Theoretical Ecology and Quantitative Biology



BIOL 2400: Mathematical Models in Biology
Fall 2008/2009/2012/2016

An introduction to modeling deterministic and random events in biology. Topics include population dynamics, disease dynamics, biostatistics, evolutionary theory, game theory, and special topics. Computational work will be done in Excel.

BIOL 4422/6422: Theoretical Ecology
Spring 2008/2010/2012

Advanced modeling and analysis of ecological systems. Techniques will be developed in the context of applications. Theoretical concepts to be covered include mean field analysis, spatial models, delay equations, adaptive dynamics, game theory, metapopulation models, scaling theory.

Foundations in Quantitative Biosciences
Fall 2016

The class is organized around the understanding of key advances in the biosciences, one organizing unit at a time, in which the advances depended critically on quantitative methods and reasoning. Both foundational advances and recent challenges will be discussed. Each week, students will be exposed to:

  • methods for developing and analyzing quantitative models;
  • logic for how to reason given uncertainty in the biosciences;
  • computational skills to implement and support a thorough understanding of stochastic and dynamic modeling at the interface between mathematical formalism and biological data.

The overall objective of the course is to teach graduate students how to reason quantitatively in the biosciences given uncertainty in mechanisms, rates and reliability of measurements.
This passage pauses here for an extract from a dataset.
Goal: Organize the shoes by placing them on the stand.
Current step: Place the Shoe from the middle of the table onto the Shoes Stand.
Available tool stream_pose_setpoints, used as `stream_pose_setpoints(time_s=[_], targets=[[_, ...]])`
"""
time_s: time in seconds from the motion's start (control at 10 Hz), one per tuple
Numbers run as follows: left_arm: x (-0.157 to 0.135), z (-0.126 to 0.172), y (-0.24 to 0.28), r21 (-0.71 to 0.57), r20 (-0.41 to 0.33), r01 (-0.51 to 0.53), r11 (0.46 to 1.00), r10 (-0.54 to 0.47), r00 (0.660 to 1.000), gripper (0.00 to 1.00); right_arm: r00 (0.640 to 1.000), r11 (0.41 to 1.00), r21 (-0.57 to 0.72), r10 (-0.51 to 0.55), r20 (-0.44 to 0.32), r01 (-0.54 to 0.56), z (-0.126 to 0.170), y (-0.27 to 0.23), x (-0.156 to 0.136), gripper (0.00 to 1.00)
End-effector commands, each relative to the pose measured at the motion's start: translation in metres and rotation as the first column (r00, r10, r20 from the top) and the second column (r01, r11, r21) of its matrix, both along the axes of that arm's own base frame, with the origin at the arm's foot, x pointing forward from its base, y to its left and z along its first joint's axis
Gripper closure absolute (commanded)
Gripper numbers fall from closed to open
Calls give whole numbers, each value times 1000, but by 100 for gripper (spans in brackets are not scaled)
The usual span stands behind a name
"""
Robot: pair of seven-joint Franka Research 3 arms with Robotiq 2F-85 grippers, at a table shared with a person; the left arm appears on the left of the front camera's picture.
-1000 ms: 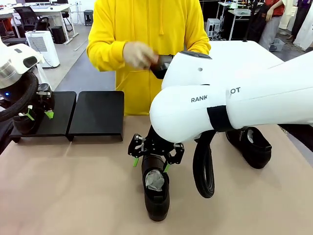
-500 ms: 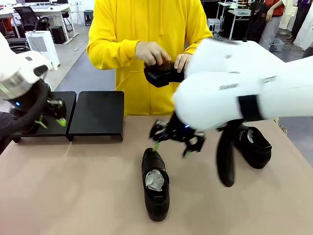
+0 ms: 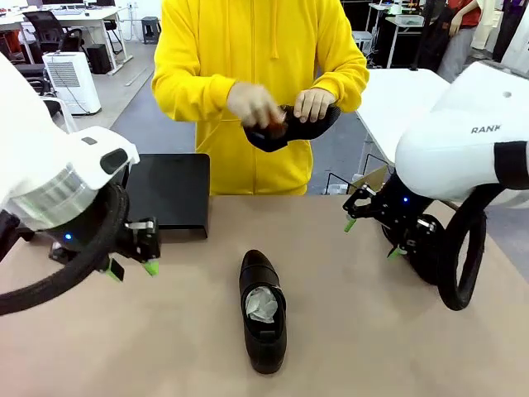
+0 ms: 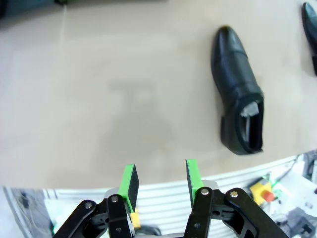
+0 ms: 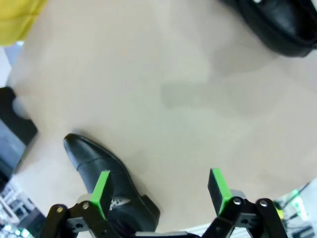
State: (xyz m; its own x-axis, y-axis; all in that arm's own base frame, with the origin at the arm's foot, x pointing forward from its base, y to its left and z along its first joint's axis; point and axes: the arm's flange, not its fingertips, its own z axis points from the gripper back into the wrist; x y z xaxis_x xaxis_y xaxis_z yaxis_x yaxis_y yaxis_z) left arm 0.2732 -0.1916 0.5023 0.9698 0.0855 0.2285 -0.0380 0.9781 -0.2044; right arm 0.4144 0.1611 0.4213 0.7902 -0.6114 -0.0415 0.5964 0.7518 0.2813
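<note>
One black shoe stuffed with white paper lies on the table's middle, toe pointing away; it also shows as the shoe and the shoe. A second shoe lies at the right, partly behind my right arm. The person holds a third shoe in both hands above the far edge. One black platform of the stand sits at the far left; my left arm covers what is beside it. My left gripper hangs open and empty left of the middle shoe. My right gripper is open wide, empty, between the two table shoes.
The person in a yellow hoodie stands at the far edge. My right arm's black cable loop hangs over the right shoe. Bare tan tabletop lies around the middle shoe. The table's near edge runs below my left gripper.
My right arm has pulled back from above the middle shoe to the right. My left arm has come away from the stand toward the table's front. The person's hands have shifted on the held shoe.
</note>
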Motion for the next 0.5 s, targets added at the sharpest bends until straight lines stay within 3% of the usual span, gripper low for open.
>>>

BIOL 4755/BIOL 8803: Mathematical Biology aka "Introduction to Systems Biology"
Spring 2009/2011/2015

Quantitative systems biology, with an emphasis on building models of how cells produce and regulate proteins: from gene regulation to complex networks to examples of chemotaxis, kinetic proofreading, and collective behaviors. The textbook, An Introduction to Systems Biology, is accessible to math, science, and engineering, majors. The aim will be to develop quantitative toolkits to analyze the complex mechanisms behind the regulation, design, and operation of biological circuits. Computer programming will be done in Matlab, though no prior experience with Matlab is necessary for the course.

Readings in Viral Ecology
Spring 2013

We will address recent advances in the empirical, experimental and theoretical investigation of the role of viruses in natural environments, spanning environmental to human systems. We will focus primarily on the viruses of microbes – such viruses are highly abundant and highly diverse and yet their functional roles remain poorly understood. Interactive discussion of papers will shed light on common principles and processes relevant to understanding viral ecology.